◆ What the task asks ◆
Begin your copy at the line with "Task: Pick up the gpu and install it" in the records below and end it at the line with "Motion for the", restating each line word for word; omit the pictures.
-----
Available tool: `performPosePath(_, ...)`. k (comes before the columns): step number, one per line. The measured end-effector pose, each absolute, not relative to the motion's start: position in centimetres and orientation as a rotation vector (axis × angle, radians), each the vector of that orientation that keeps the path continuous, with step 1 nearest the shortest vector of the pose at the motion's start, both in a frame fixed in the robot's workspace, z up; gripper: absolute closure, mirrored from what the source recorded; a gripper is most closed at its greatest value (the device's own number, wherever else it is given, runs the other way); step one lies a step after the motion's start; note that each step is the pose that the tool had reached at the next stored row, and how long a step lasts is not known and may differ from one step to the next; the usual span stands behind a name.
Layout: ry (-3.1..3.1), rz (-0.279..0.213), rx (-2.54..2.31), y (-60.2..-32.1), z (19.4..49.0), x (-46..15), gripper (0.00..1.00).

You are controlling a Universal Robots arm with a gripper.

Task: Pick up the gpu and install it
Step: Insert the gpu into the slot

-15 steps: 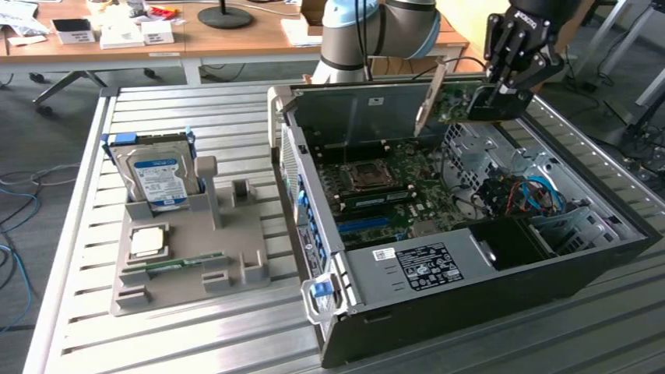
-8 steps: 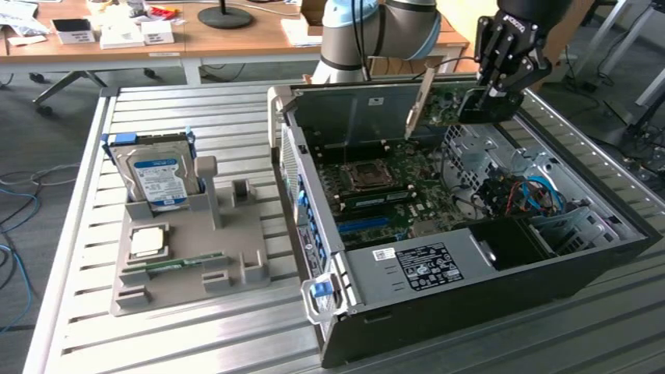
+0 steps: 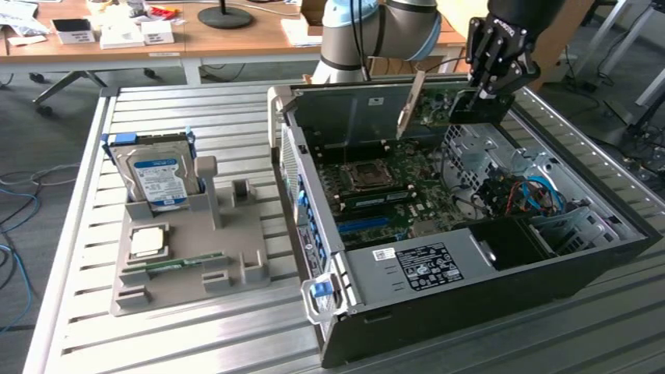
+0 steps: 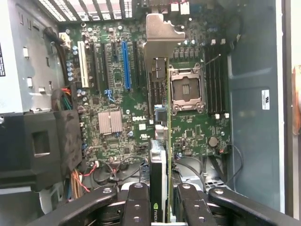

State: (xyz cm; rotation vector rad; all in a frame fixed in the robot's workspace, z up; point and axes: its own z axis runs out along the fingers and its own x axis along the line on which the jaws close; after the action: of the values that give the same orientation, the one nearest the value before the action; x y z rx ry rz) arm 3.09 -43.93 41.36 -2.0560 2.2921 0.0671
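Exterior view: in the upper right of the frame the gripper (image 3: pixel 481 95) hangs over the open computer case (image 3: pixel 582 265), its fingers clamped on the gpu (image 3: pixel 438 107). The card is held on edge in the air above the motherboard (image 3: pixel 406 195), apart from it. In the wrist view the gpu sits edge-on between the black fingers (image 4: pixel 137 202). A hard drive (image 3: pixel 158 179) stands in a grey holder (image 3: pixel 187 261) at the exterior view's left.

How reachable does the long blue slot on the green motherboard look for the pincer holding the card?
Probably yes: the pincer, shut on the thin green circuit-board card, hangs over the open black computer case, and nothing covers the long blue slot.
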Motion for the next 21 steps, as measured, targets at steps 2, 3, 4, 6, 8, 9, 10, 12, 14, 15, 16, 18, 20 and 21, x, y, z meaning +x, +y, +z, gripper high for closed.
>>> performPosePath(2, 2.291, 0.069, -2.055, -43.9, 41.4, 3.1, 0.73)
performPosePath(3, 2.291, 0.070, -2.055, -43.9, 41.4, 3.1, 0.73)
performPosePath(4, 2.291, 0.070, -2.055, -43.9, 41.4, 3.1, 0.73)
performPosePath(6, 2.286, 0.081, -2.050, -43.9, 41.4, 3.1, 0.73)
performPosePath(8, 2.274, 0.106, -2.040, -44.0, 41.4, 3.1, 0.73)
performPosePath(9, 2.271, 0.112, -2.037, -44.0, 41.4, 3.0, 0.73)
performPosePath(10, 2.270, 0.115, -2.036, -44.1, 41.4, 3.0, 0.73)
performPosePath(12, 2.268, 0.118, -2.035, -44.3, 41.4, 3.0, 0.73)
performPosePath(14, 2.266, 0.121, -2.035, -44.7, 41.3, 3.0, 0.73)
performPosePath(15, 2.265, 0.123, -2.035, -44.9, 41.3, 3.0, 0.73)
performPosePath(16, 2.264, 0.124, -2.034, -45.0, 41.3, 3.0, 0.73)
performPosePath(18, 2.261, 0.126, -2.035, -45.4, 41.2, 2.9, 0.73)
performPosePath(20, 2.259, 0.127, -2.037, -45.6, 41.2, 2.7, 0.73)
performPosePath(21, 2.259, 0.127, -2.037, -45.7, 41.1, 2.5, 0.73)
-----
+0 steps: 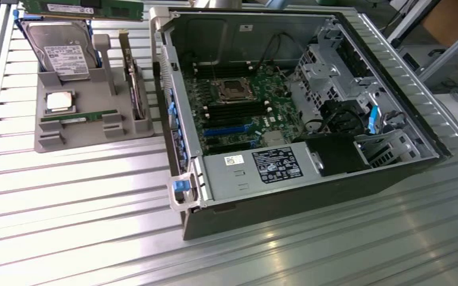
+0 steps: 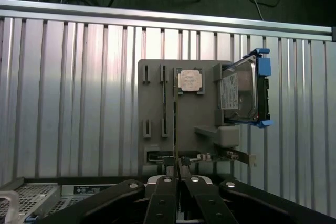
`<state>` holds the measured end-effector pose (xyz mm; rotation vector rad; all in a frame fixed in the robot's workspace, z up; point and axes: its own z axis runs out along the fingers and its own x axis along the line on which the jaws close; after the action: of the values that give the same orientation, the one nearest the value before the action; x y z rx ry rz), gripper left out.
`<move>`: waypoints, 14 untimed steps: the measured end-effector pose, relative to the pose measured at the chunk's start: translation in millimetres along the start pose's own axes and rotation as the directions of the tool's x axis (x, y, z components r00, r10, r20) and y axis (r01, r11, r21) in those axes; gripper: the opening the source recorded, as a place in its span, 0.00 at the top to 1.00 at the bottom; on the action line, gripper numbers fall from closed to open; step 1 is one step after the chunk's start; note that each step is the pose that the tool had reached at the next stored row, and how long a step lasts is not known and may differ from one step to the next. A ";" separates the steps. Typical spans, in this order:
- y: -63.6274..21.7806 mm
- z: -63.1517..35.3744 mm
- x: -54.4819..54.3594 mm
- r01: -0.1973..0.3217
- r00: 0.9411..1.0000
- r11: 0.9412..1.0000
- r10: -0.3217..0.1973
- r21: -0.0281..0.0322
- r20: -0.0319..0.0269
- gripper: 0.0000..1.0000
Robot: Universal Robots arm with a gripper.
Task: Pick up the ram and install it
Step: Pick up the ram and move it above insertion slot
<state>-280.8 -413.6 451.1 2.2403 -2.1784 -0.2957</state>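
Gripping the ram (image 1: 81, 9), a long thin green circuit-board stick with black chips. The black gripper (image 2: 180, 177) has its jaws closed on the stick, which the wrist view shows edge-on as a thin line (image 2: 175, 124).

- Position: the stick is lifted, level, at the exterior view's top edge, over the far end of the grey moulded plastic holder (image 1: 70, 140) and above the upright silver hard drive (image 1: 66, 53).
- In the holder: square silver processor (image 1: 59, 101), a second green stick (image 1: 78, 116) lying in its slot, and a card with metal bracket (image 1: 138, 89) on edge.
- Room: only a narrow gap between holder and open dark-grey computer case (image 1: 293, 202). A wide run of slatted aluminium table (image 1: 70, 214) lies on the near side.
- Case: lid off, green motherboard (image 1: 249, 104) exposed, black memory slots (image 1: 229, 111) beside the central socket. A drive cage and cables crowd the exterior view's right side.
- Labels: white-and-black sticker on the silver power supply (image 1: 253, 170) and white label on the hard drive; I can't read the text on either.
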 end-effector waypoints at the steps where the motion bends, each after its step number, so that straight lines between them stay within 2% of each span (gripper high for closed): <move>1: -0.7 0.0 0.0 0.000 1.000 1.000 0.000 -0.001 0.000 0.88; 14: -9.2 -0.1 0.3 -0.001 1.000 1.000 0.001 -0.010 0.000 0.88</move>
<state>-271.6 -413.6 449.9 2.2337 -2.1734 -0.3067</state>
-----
◆ Solved problem ◆
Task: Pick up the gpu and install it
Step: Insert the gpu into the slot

-15 steps: 
-8 steps: 
+0 steps: 
+0 steps: 

State: (xyz cm; rotation vector rad; all in a frame fixed in the robot's workspace, z up; point and axes: its own z axis runs out along the fingers and its own x axis along the line on which the jaws close; after the action: of the values that give the same orientation, the one nearest the value before the action; x y z rx ry rz) arm 3.09 -43.93 41.36 -2.0560 2.2921 0.0671
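Exterior view: in the upper right of the frame the gripper (image 3: pixel 481 95) hangs over the open computer case (image 3: pixel 582 265), its fingers clamped on the gpu (image 3: pixel 438 107). The card is held on edge in the air above the motherboard (image 3: pixel 406 195), apart from it. In the wrist view the gpu sits edge-on between the black fingers (image 4: pixel 137 202). A hard drive (image 3: pixel 158 179) stands in a grey holder (image 3: pixel 187 261) at the exterior view's left.

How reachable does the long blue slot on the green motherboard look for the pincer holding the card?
Probably yes: the pincer, shut on the thin green circuit-board card, hangs over the open black computer case, and nothing covers the long blue slot.
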Motion for the next 21 steps, as measured, targets at steps 2, 3, 4, 6, 8, 9, 10, 12, 14, 15, 16, 18, 20 and 21, x, y, z meaning +x, +y, +z, gripper high for closed.

The exercise is now done.